You reach your home. You feel your leg muscles ache. You find that your mom is sleeping in the couch. Making no sound, you tiptoe to kitchen and eat whatever you find there. Satisfying your stomach, you yawn wide and make upstairs. While ascending, you flip open your Motorola and notice that you got 11 texts – all from your friends – probably inquiring your absence, at least, during lunch. You ignore them all and fall in your bed. You didn’t know how long you’ve slept but when you wake up you find that the time is more than ten p.m. You go and eat your dinner. No one spoke. You haven’t spoken a single word to both your parents the whole day. They’re, after all, not interested in you. You say to yourself ‘never mind’. You get back to your room and stand for a moment. You see a cardboard nailed on your wall. It is there for over fifteen years but you’ve never noticed it. Even if you saw it before, it never made an impact on you. You remember that it is written and nailed here by your mom when you’re little. You yearn for that sweet mother to return. Letting out a big sigh, you focus into it. You see a few words. Your mind decodes it:
Remember, if you’re still breathing
This second, if you’re looking at this,
Then be assured, it’s not the end.
Close your eyes and pretend it all a bad dream;
You didn’t fail yet. Breathe easy. Go sleep.
The sun will come to melt away your problems.
You inhale deeply and concluding that you will see a brighter tomorrow, you drift off to sleep pretending it all a bad dream, and uncertain of who will it be today in your dreams. Finally you say out loud, ‘The sun will melt away my problems’ and close your eyes. Oh Sandra, oh Sandra, I know that you feel like -
You cut me half and say ‘Shut up!’ and yes, you’ve finally realised that I’m the negative part of your brain. I feel my life slowly melting away. Oh my dear Sandra, I’m no more, and I know that you feel like Gondola.

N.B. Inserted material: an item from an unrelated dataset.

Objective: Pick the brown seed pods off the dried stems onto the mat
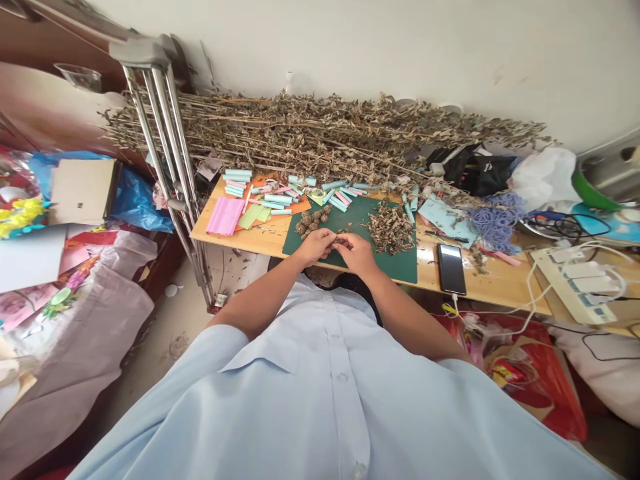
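Note:
My left hand [317, 247] and my right hand [356, 251] meet over the front edge of a green cutting mat [354, 212]. The fingers of both are closed in a pinch around a small brown clump of dried leaves [338, 239], mostly hidden by the fingertips. Just beyond my left hand lie several rolled balls of dried leaves [311, 220]. To the right of my right hand is a loose pile of crumbled dried leaves [391, 228] on the mat.
Long dried leafy stalks [310, 133] lie along the wall. Rolled paper tubes [280, 199] and pink paper [225, 216] sit left. A charging phone [451, 269], purple cord [497, 220] and power strip [575, 283] are right. Metal crutches [167, 133] stand at the table's left end.

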### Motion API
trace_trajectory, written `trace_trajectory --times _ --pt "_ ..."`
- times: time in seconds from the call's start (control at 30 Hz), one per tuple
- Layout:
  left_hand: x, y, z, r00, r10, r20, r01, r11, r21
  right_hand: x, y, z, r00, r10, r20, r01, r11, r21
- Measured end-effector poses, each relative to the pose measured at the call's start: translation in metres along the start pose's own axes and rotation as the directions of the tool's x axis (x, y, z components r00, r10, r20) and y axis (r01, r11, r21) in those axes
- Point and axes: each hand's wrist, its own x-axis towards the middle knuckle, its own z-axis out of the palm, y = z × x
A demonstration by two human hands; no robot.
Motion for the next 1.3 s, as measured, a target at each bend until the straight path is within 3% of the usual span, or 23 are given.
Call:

A/N: a) This is my 1st attempt at writing in 2nd perspective. So, how is it? Am I good or at least acceptable?
b) Two reasons why I used ‘gondola’ – 1. To rhyme with Pandora... 2. Gondola maybe inferred to joy. It helps in transportation. So, let’s say, it transports Sandra from low sorrow feelings to fulfilling joyous life. Well, figuratively! Or whatever, I may be wrong. Is it okay or no?